### WHAT YOU HAVE TO DO:
Report back every line from the entries below in which the word "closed" occurs.

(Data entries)
=-=-=-=-=

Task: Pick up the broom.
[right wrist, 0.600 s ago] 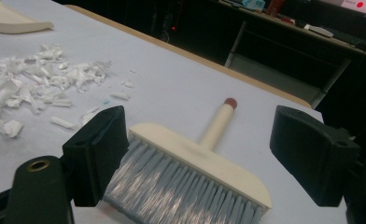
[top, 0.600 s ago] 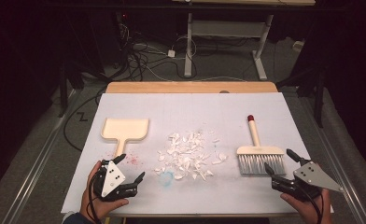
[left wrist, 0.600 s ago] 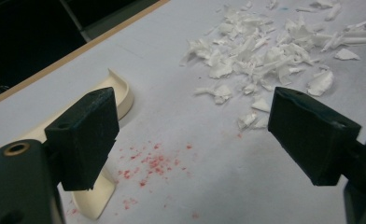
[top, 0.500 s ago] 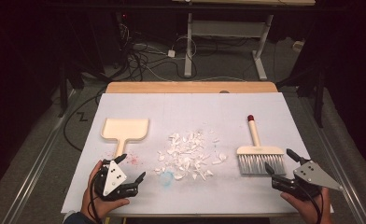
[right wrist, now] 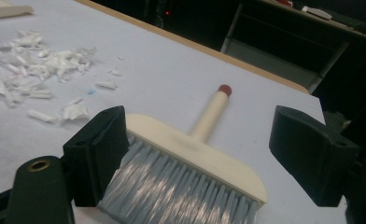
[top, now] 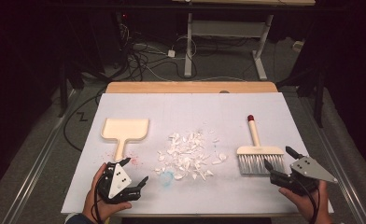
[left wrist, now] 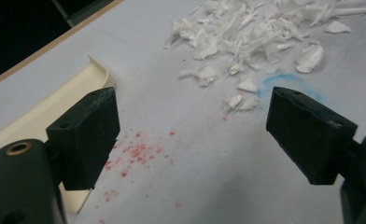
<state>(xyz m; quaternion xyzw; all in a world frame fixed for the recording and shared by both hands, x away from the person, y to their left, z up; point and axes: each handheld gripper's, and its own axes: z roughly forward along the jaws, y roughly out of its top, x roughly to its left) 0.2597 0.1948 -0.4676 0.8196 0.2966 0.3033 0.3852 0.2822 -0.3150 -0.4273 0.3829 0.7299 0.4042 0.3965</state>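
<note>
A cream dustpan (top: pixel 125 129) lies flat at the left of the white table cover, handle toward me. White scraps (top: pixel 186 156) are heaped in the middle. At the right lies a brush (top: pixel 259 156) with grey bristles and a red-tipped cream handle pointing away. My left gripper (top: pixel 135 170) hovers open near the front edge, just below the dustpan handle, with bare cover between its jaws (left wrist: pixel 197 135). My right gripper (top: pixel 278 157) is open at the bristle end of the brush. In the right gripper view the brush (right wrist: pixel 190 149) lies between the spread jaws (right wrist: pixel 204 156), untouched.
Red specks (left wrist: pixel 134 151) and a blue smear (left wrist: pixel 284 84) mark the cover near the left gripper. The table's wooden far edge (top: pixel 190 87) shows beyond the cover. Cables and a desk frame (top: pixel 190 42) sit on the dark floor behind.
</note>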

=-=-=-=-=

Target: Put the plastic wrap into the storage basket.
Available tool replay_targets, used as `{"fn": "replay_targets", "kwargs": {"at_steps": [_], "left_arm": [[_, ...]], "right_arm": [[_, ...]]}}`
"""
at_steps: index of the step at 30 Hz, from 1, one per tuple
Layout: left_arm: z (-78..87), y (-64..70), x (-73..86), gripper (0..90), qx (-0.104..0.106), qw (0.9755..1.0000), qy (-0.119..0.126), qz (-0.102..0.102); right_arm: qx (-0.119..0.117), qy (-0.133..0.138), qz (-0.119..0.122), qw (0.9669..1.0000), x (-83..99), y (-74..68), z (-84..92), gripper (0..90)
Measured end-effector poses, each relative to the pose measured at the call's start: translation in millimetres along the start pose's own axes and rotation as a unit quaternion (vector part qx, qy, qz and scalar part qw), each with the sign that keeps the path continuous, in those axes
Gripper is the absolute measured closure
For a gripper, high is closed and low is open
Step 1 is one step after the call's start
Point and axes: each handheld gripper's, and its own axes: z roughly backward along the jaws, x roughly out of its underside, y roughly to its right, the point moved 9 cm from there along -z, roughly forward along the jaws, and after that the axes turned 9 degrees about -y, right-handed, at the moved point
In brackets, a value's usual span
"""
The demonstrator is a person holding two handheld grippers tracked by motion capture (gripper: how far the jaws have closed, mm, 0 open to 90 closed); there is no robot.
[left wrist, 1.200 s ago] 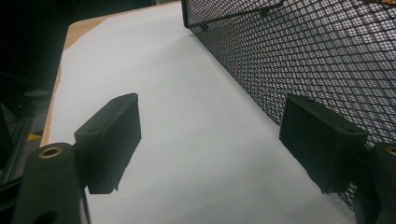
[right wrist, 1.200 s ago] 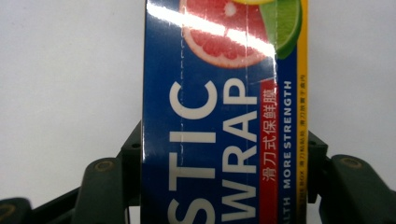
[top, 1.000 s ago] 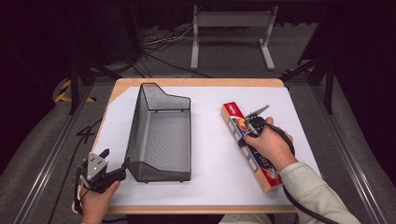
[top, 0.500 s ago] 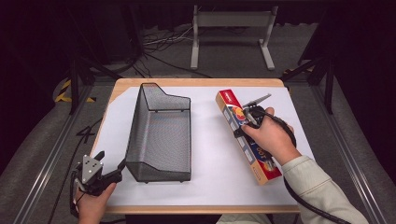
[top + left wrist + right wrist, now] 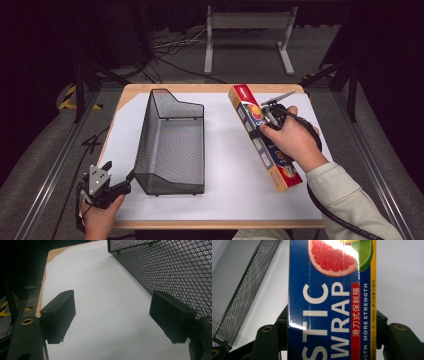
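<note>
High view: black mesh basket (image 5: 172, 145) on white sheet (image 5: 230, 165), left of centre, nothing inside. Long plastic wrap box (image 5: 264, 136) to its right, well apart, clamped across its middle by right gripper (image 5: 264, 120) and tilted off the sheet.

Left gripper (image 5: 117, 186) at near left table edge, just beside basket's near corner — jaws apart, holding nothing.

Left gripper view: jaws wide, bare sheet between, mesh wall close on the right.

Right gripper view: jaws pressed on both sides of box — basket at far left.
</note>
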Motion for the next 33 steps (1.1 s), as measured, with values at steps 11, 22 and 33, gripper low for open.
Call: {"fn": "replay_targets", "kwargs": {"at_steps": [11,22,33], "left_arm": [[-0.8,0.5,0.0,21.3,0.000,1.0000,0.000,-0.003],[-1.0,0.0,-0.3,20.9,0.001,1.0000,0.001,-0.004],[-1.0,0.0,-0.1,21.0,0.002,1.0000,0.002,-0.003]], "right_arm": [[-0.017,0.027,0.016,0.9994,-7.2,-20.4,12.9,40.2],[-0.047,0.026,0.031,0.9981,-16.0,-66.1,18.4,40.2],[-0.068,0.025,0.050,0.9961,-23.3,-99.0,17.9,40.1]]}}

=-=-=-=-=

### SOLUTION TO THIS PROBLEM:
For a gripper, high is closed and low is open
The demonstrator is a person holding two handheld grippers tracked by motion capture (gripper: how far the jaws have closed, mm, 0 open to 90 closed); there is no robot.

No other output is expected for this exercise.